GIVEN RECORDS

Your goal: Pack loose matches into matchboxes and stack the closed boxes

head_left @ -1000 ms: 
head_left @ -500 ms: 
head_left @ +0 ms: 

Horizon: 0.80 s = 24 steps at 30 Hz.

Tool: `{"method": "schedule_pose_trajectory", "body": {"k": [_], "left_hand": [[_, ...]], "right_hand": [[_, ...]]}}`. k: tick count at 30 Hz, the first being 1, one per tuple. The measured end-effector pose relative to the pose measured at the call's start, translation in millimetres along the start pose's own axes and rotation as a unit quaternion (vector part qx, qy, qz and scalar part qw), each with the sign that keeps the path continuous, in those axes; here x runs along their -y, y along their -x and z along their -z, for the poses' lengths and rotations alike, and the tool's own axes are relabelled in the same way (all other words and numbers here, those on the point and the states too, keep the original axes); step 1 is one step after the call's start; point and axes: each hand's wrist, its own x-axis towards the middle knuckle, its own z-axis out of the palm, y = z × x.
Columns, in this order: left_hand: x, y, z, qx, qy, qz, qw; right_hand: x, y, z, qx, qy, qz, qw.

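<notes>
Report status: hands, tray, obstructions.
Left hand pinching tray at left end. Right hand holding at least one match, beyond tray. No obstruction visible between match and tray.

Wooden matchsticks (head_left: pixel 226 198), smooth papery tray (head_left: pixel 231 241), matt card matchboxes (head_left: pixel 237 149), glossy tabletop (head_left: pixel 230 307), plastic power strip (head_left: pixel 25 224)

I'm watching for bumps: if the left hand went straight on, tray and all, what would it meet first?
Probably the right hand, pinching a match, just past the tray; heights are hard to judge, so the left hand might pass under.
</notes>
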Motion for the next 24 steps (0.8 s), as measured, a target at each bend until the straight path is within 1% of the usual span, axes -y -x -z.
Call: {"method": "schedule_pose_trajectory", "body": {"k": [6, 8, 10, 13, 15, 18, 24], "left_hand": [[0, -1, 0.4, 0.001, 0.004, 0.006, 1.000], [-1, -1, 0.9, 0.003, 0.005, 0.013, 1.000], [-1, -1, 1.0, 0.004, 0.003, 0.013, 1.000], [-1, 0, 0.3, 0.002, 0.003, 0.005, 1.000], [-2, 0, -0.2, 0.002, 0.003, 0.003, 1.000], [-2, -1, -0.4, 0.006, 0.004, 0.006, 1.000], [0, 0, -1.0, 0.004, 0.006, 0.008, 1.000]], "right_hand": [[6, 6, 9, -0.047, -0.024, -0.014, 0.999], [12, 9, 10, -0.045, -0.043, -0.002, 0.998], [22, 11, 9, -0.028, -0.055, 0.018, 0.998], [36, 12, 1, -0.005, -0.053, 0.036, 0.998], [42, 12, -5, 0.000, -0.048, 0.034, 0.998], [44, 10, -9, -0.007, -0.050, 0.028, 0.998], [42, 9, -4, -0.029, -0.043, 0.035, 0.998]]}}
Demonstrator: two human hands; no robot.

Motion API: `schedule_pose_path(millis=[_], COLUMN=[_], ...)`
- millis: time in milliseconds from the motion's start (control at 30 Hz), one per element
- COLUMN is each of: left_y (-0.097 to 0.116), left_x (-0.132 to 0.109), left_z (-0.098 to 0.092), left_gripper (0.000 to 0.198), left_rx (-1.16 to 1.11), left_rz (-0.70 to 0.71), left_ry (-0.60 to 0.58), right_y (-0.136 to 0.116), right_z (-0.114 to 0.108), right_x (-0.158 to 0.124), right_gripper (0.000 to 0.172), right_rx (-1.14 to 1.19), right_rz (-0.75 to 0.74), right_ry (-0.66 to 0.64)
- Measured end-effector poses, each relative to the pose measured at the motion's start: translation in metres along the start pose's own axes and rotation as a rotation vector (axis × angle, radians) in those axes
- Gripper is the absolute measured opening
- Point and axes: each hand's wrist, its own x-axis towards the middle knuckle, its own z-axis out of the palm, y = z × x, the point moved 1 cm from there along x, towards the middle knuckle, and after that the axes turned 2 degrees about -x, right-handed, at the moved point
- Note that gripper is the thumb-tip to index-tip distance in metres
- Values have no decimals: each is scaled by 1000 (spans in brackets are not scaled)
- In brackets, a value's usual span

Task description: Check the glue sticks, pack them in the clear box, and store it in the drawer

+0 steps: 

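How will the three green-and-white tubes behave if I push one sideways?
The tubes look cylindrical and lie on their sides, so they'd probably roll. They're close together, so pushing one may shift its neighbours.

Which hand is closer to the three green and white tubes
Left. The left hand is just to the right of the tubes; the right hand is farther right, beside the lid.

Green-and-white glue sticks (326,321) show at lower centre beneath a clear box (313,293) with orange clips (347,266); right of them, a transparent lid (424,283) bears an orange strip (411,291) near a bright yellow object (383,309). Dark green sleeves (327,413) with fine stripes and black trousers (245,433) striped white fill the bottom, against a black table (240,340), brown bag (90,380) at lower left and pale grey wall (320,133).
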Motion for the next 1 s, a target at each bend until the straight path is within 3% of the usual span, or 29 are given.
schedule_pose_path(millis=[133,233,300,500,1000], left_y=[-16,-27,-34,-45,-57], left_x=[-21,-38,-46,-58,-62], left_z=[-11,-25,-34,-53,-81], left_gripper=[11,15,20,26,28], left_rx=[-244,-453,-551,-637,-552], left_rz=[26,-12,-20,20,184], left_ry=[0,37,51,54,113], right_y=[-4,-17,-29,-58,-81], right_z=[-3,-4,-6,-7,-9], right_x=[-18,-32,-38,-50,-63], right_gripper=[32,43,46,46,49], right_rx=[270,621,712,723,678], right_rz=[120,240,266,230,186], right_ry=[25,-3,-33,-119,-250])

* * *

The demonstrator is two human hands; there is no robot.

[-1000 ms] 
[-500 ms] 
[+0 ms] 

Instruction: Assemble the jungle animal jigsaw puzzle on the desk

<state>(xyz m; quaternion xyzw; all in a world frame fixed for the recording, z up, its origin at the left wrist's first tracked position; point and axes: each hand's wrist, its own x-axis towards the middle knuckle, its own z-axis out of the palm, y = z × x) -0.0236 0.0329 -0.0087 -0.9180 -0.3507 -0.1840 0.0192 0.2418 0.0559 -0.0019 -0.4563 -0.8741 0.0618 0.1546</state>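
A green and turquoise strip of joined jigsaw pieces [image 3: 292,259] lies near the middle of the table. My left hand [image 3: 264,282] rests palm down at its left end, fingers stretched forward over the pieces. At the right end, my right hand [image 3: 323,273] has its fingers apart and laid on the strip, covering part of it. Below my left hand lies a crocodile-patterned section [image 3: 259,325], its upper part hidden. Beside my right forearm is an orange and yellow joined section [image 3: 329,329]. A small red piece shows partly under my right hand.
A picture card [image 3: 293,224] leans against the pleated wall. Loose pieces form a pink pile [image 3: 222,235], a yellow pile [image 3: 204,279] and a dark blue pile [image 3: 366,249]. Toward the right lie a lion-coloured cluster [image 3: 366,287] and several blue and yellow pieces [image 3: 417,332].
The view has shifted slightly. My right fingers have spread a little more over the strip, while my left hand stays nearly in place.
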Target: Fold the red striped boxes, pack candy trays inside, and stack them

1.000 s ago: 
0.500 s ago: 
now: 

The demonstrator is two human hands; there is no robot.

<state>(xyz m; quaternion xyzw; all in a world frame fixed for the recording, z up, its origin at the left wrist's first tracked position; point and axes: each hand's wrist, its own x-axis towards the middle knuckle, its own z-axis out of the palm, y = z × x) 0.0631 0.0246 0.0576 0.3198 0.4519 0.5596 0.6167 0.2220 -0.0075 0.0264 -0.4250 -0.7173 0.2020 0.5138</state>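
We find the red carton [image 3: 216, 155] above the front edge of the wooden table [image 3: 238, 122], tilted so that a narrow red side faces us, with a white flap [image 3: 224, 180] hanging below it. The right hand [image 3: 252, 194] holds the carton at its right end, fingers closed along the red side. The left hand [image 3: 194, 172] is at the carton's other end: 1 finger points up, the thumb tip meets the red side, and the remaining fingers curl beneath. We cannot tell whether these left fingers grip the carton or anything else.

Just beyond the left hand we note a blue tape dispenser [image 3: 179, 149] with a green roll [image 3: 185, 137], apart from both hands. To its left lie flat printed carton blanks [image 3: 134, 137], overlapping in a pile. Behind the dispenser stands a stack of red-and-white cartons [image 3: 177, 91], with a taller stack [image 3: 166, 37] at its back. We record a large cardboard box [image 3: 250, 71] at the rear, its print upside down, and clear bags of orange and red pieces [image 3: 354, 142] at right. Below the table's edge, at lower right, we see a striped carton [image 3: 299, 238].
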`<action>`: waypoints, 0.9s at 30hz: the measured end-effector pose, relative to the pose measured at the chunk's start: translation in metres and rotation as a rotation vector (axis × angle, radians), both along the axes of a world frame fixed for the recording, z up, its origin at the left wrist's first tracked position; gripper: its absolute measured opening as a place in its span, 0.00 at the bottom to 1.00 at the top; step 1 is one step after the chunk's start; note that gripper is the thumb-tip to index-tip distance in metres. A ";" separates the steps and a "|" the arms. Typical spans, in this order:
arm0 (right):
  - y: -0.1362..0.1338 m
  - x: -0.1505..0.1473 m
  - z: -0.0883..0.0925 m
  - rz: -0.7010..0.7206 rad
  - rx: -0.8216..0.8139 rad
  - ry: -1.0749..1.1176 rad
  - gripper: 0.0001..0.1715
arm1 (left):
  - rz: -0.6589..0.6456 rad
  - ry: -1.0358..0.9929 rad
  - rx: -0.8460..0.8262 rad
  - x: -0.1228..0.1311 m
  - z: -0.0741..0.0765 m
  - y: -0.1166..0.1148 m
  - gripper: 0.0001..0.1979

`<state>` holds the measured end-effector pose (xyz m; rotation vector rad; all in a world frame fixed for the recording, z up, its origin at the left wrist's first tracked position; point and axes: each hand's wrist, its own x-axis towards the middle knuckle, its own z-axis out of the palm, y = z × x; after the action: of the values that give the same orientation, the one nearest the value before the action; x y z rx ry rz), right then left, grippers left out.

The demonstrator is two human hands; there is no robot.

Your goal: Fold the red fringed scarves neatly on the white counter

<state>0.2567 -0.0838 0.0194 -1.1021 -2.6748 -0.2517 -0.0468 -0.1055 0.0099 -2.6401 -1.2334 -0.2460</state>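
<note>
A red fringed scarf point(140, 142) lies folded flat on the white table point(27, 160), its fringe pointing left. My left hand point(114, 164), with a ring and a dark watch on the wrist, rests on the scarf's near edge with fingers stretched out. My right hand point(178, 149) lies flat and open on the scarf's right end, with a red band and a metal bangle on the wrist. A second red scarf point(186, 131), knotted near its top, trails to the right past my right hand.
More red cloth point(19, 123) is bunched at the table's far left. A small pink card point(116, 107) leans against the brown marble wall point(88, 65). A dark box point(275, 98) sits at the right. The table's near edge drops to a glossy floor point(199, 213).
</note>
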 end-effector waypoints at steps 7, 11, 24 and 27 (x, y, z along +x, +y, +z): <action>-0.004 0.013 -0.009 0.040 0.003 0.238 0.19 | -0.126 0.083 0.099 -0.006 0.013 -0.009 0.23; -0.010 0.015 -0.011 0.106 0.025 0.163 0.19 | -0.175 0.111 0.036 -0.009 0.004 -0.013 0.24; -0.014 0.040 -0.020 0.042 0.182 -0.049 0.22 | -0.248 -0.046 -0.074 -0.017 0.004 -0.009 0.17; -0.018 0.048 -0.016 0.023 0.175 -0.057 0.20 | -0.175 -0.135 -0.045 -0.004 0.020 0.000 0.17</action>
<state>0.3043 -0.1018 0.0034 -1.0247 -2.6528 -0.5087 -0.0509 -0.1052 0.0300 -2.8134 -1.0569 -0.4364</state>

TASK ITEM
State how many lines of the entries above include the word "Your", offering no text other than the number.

TASK SOLUTION
2